Oral Presentation The Institute of Australian Geographers Conference 2023

Multispecies urban planning: approaches to coexistence with the Flying-Fox (18008)

Paul Smith 1 , Phil McManus 2
  1. Upper Hunter Shire Council, Scone, New South Wales, Australia
  2. School of Geosciences, The University of Sydney, Sydney, New South Wales

There has been a move in geography and urban planning towards new ontologies of the urban as multispecies space not only inhabited, but coproduced, by both humans and nonhuman actors.   Urban planning, however, still focuses on urban space as predominantly a human domain, not only reinforcing the nature-culture divide, but failing to account for many other urban inhabitants. This is particularly relevant with the “auto-rewilding” of urban space in response to an unfolding ecological crisis and impacts of climate change. Overcoming pest narratives and the consequent violence of lethal management approaches entails ethical multispecies urban planning that recognizes human/nonhuman cohabitation.  This raises the question as to what might multispecies urban planning entail?
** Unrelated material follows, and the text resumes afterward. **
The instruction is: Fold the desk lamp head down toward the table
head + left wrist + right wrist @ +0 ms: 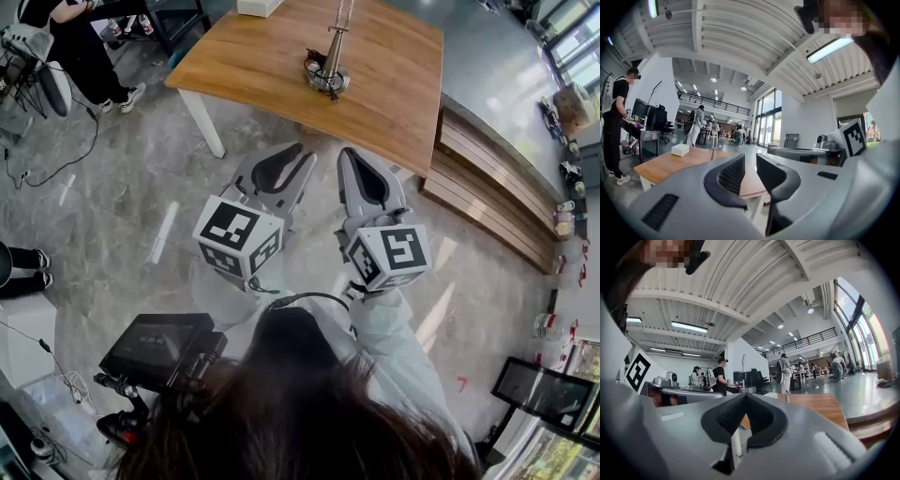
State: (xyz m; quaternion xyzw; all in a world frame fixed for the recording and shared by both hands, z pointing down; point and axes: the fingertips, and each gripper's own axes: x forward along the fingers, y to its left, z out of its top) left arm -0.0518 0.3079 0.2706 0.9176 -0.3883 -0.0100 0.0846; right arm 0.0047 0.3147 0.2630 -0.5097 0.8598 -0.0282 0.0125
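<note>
The desk lamp (328,67) stands on the wooden table (394,84), its metal pole rising from a round base. It shows small in the left gripper view as a thin pole (712,153), and in the right gripper view as a thin pole (787,397). Both grippers are held over the floor, short of the table's near edge and pointing level at it. My left gripper (286,157) is open and holds nothing. My right gripper (348,156) is shut and also holds nothing. Neither touches the lamp.
A white box (258,6) lies at the table's far edge. A long wooden bench (492,192) runs along the table's right side. A seated person (80,52) and cables are at the far left. Black equipment (159,352) sits on the floor near my left.
</note>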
Flying-foxes are mega-bats which traditionally establish camps in forests and wetland biomes. In recent years flying-foxes have shown a preference for urban living, with roost sites (or camps) becoming larger and more permanent. This transgresses human-centred spatial imaginaries of the urban, leading to demands for their removal or eradication, but flying-foxes do not easily relinquish their camps, and in effect have forced humans to re-evaluate the human-centric approach to urban planning.  Critical discourse analysis (CDA) was applied to a range of documents including the NSW Flying-Fox Camp Management Policy and four local government produced site specific camp management plans. Human-flying-fox relations are entangled in a biopolitics reflecting socio-ecological values of care and conservation, and human amenity, well-being and property protection.  This research identified that a range of practices and management actions are incorporated into camp management plans, including care and support, education, coexistence with minimal habitat modification, creating alternative habitat with camp dispersal being framed as a last resort. These plans are analysed in relation to academic literature on multispecies urban planning.